### [WORK INSTRUCTION]
Please copy exactly the part of the records below that opens with the line containing "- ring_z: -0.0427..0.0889" and closes with the line containing "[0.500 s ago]", leaving out any pictures.

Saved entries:
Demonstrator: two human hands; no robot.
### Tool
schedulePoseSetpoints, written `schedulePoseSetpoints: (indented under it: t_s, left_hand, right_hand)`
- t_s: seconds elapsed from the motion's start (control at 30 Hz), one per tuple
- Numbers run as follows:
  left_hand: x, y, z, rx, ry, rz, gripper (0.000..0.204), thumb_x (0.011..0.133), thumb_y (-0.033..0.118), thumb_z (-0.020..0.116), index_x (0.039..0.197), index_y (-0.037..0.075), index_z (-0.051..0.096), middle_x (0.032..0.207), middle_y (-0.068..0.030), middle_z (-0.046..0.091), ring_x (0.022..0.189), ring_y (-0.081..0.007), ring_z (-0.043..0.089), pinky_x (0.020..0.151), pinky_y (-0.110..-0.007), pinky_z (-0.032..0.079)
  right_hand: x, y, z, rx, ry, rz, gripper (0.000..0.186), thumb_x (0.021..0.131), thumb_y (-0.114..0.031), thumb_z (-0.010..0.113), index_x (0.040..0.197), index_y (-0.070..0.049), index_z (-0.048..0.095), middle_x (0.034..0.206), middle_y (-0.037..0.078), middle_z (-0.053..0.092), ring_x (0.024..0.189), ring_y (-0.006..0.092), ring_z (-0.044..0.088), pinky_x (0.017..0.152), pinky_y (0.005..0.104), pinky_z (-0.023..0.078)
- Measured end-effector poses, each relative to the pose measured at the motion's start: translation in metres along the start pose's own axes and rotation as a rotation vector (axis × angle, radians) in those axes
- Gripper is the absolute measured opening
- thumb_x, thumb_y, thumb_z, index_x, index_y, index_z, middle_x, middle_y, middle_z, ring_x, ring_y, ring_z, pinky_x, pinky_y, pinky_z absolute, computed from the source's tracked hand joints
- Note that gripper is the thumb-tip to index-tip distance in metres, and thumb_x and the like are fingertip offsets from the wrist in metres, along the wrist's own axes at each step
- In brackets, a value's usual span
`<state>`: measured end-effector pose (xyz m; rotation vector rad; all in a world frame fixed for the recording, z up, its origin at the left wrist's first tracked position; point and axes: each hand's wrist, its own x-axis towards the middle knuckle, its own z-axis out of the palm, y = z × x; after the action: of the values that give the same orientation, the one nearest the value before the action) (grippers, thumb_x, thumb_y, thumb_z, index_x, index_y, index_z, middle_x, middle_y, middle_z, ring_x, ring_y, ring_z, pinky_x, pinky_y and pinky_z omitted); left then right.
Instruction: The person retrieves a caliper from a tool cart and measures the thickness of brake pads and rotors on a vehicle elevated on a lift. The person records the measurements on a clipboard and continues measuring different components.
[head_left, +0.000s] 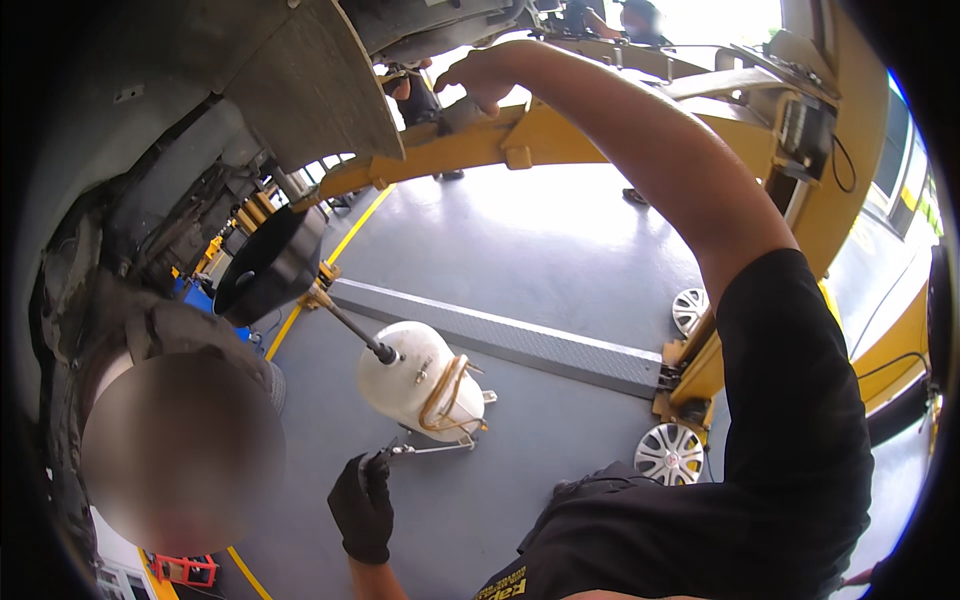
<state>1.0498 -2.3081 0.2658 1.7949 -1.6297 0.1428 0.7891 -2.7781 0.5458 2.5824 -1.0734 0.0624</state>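
- The left hand [362,508], black-gloved, is closing its fingers around a metal tool [399,449], near and left of centre.
- The tool is sitting just on the near side of the white tank [408,372].
- The right hand [482,78], bare, is hanging far off by the curved plate [318,95], fingers bending; whether it is gripping anything, I cannot tell.
- The black pan [275,265] is standing left of the tank.
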Motion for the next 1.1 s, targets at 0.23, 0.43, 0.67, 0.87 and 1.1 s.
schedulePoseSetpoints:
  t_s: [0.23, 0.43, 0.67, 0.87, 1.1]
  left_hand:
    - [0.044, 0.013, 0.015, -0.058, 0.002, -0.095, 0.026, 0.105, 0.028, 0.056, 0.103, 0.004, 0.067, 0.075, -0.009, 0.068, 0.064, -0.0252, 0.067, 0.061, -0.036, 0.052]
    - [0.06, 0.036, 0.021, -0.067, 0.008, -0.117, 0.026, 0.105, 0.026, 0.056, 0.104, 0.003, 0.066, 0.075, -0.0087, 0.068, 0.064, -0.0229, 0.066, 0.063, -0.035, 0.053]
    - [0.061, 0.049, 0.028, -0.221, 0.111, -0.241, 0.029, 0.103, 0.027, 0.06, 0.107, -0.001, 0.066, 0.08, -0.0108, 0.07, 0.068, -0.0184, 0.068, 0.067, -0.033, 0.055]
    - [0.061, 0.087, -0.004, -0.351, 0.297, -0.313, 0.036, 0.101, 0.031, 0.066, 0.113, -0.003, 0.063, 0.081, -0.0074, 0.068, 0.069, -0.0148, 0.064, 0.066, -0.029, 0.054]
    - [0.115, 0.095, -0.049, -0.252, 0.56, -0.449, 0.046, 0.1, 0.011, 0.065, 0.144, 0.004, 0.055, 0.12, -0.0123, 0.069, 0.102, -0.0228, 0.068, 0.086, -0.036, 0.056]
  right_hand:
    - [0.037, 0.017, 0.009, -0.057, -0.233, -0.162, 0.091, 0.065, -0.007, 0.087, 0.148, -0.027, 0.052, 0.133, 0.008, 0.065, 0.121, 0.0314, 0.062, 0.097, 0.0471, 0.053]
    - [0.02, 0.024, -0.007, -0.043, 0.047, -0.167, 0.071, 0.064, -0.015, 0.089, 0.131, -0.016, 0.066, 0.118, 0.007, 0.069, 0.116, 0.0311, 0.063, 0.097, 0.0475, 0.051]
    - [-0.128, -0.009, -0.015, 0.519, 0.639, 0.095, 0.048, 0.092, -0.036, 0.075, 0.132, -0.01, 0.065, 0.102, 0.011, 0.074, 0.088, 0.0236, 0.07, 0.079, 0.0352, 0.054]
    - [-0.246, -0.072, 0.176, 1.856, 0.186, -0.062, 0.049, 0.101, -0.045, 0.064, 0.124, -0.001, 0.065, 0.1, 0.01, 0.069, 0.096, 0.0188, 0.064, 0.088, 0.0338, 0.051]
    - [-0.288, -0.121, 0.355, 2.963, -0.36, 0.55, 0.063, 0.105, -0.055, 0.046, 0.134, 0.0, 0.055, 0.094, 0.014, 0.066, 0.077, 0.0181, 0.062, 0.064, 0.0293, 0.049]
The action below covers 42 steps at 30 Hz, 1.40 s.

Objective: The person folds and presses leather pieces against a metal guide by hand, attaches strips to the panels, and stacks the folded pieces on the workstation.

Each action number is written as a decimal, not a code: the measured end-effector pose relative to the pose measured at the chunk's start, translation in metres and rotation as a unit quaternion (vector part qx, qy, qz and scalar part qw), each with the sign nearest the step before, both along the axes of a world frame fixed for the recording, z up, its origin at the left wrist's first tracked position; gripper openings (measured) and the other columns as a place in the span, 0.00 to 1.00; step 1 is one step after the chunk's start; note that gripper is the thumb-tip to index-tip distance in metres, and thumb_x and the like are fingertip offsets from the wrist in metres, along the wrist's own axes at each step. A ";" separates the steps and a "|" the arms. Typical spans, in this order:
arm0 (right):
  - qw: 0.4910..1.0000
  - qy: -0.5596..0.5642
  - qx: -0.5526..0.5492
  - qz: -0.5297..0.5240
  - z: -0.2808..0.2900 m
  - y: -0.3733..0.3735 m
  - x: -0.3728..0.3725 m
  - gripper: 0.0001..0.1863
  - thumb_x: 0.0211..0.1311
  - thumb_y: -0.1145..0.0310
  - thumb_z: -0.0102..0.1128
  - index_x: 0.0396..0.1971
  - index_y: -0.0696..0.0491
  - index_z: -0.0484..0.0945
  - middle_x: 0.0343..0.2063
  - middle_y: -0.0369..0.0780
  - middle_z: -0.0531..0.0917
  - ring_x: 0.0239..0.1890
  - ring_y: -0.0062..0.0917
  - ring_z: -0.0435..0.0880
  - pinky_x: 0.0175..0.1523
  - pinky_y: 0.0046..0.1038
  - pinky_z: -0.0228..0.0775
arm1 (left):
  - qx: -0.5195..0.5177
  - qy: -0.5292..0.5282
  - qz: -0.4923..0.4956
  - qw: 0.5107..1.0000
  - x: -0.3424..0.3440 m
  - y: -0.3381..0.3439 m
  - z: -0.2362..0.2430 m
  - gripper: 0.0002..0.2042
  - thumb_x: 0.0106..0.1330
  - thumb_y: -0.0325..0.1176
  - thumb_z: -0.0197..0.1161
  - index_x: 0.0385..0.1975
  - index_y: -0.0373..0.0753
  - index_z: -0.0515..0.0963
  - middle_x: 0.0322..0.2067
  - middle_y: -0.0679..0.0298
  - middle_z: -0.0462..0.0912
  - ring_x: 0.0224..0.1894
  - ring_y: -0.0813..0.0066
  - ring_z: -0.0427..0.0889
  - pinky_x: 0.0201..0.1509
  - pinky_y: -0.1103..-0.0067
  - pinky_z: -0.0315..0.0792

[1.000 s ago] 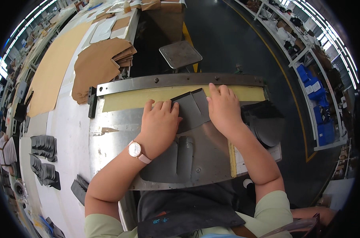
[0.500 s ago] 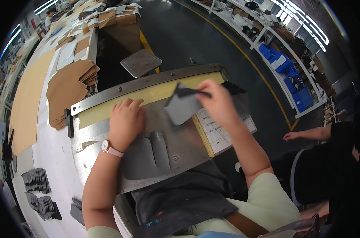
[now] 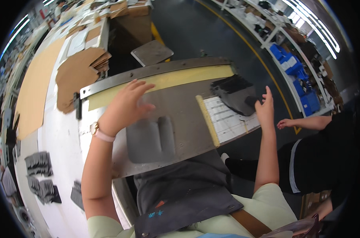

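Observation:
My left hand (image 3: 126,105) hovers open over the metal work plate (image 3: 188,103), fingers spread and holding nothing. Just below it lies a flat grey piece of sheet material (image 3: 142,144), with a narrower grey piece (image 3: 166,133) along its right side. Over to the right, my right hand (image 3: 266,109) is open beside a dark stack of cut pieces (image 3: 237,97), its index finger stretched out. The thumb is close to the stack's right edge; whether it touches cannot be made out. The stack partly covers a white printed sheet (image 3: 227,127).
A metal bar (image 3: 156,70) and a yellow strip (image 3: 164,83) run along the plate's far edge. Brown cut sheets (image 3: 75,81) lie at the left. Grey stacks (image 3: 39,163) sit on the white table (image 3: 67,178). Another person's hand (image 3: 284,123) is at the right.
The grey piece held in my right hand has gone from it. That hand has moved right to the dark stack and opened. My left hand has lifted off the plate.

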State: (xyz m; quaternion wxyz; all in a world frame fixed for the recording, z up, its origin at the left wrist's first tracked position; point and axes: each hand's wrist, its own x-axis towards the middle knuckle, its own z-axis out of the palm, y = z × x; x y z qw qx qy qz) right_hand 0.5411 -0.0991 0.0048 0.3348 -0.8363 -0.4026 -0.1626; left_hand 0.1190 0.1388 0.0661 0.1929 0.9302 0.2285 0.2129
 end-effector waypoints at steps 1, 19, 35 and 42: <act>0.995 0.094 -0.007 0.025 0.004 0.003 0.002 0.35 0.62 0.70 0.65 0.68 0.55 0.63 0.45 0.49 0.80 0.45 0.39 0.82 0.51 0.34 0.74 | -0.001 0.006 0.012 1.000 -0.003 -0.003 -0.007 0.25 0.59 0.35 0.71 0.58 0.42 0.76 0.60 0.46 0.75 0.66 0.45 0.69 0.69 0.62 0.65; 0.781 -0.066 -0.149 0.603 0.019 0.034 -0.279 0.34 0.51 0.56 0.70 0.57 0.58 0.75 0.55 0.50 0.75 0.62 0.47 0.71 0.72 0.46 0.55 | 0.089 0.131 0.046 0.986 0.006 -0.011 -0.058 0.41 0.62 0.65 0.60 0.71 0.46 0.63 0.73 0.43 0.53 0.77 0.39 0.41 0.76 0.50 0.43; 0.817 -0.061 -0.061 0.571 0.003 0.031 -0.265 0.20 0.56 0.67 0.67 0.47 0.61 0.80 0.48 0.46 0.81 0.54 0.37 0.80 0.60 0.37 0.73 | 0.129 0.180 0.074 0.972 0.011 -0.021 -0.069 0.41 0.66 0.70 0.48 0.74 0.50 0.59 0.74 0.45 0.52 0.78 0.42 0.41 0.73 0.40 0.40; 0.790 -0.108 -0.013 0.604 0.013 0.041 -0.259 0.10 0.53 0.74 0.64 0.36 0.60 0.81 0.40 0.45 0.85 0.45 0.37 0.85 0.51 0.36 0.80 | 0.145 0.170 0.089 0.971 0.013 -0.024 -0.072 0.40 0.67 0.69 0.48 0.73 0.50 0.60 0.74 0.45 0.52 0.78 0.42 0.42 0.72 0.39 0.41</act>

### [SOLUTION TO THIS TASK]
  - ring_z: -0.0427..0.0889
  - pinky_x: 0.0201..0.1509
  - pinky_y: -0.1103..-0.0067
  - pinky_z: -0.0315..0.0792

[1.000 s ago] 
[0.500 s ago] 

The exercise has been carried out completely.